Differentiate between online bots, self-promotion, and real user-generated content

Image Description
Overview

With millions of users sharing information online, it has become imperative for analysts to understand the authenticity of each user. With the rise of troll farms and the mass automation of bots, high-levels of engagement can be manufactured. These disingenuous tools are used by organizations to spread misinformation and by people to unfairly garner fame. To account for these dynamics, Accrete's team has implemented a machine learning algorithm for Natural Language Processing that reads through comments in a semantic way. It repeats this process for each connected user up to 2 degrees away. By including the network of followers it filters out the bots and increases the accuracy of the authentic engagement score.

Key Features

  • Real-time Assessment -

    Don't rely upon quantitative values; number of likes, shares or follower counts.
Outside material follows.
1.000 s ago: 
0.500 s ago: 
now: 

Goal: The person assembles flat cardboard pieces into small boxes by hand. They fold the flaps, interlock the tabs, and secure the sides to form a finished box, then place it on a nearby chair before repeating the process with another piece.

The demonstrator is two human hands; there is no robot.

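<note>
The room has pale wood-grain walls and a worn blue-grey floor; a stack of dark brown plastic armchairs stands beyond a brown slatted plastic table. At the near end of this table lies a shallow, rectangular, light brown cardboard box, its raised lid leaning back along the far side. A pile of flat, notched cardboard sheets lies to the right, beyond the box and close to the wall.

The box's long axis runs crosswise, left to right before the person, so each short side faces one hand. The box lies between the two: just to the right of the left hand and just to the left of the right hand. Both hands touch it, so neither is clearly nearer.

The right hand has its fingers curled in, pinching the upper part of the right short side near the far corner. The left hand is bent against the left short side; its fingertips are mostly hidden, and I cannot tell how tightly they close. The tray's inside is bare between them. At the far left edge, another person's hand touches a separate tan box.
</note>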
Compute the true authenticity of any online user profile in real-time.

  • Target Real Users -

    Filter out bots, trolls, and self-promotion. Engage with genuine users with a high-value online presence. Do this in a more nuanced way and increase your Return-on-investment.

  • Dynamic Scoring -

    A source's authentic engagement value will vary depending upon recent activity through time. By building an algorithm that accounts for this variation the accuracy of the score is far superior.

  • Informed Decisions -

    De-couple bias and empirically measure a source's authenticity. Make decisions based on the true value of the user and get ahead of the competition.

Illustration
How It Works

The machine uses a character-level based embedding learning model that converts each comment to a tensor (or an algebraic object). Character-level models are helpful in cases where the language may not have a specific linguistic structure such as in social media comments, and it can account for the use of emojis. The model is trained in an unsupervised manner on a subset of all the data available. Hereafter, the embeddings are then passed through an unsupervised clustering algorithm, which outputs 3 clusters; (1) Valid comments, (2) Self-promotional comments, and (3) Junk comments. The comments for each user are analyzed and an aggregated score is computed using Accrete's proprietary algorithm.

Demo
data = [

{ " userid " :39018976, " source " :”SoundCloud” }

]

response = requests.post (ACCRETE.AUTHENTICITY , data = data)

return (response.json ())

""

result : " "

0.0.85 ]

" "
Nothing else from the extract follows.